真面目に見始めたがフランクばかりで謎展開。
「レニングラード・カウボーイズ」が好きなら楽しめそう。
自分的には苦手な方のアキ・カウリスマキ作品。

2024/02/04

2024/02/04

60点

その他/TSUTAYA DISCAS 
字幕


約束の地エイラ

「枯れ葉」を見た後、労働者3部作の内「パラダイスの夕暮れ」を見ていなかったのでレンタルしたら、この映画も一緒に構成されていた。おまけの映画でした。
全く理解不能な映画でした。アキ・カウリスマキ監督が扱う労働者階級の男たちを描いたものだが、「イカ墨同盟」の15人の男の名前がみんなフランク(これは後で解説で知った)で、約束の地エイラへ向かうために、車を盗んだりハチャメチャな行動。その挙句何人かは殺される。途中でチョイワル親父達のバンド演奏もあったり(結構上手でした)、訳が分からない展開。
エイラへたどり着いたのは3人、その内の2人はボートで対岸(対岸と言ってもフィンランド湾を渡る)を目指す。
@エイラ;首都ヘルシンキの南の海岸の都市で中々良さそうな街です。

2021/12/07

2021/12/07

50点

レンタル/東京都/ゲオ/ゲオ北新宿店/DVD 


アキ・カウリスマキ監督

この監督作品は好きなのだが、これはついていけなかった。

2015/07/17

2015/07/21

50点

選択しない 

 カウリスマキ監督のデビュー二作目。初期の作品だけど彼の独特な個性はこの頃からすでに確立されていたようだ。グラサン姿の冴えない叔父さん連中のズッコケハードボイルドぶりが可笑しいのだけど、彼らは一体、何をどうしたいのかがしばらくわからないのだ。冒頭の組合決起集会みたいな場所で高らかに宣言をして見せてはいるけど。
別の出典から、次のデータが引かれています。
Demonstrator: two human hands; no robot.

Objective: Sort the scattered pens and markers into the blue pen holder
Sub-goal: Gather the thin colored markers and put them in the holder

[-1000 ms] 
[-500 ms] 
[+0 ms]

それからの各自の行動ぶりに何の脈略もなく、ある者は突然殺されたり、格好をつけてみたり、自殺を試みたりと支離滅裂。社会の底辺での生活に嫌気がさしどこかへ(エイラ)逃亡したいらしいのだけど思うに任せない、そんなジレンマを抱えた彼らの行動が見ているうちに次第に哀愁を帯びてくる。まさにカウリスマキワールド。ちょいワルオヤジ達の屁のツッパリぶりが粋な音楽と伴にちょっとカッコ良い。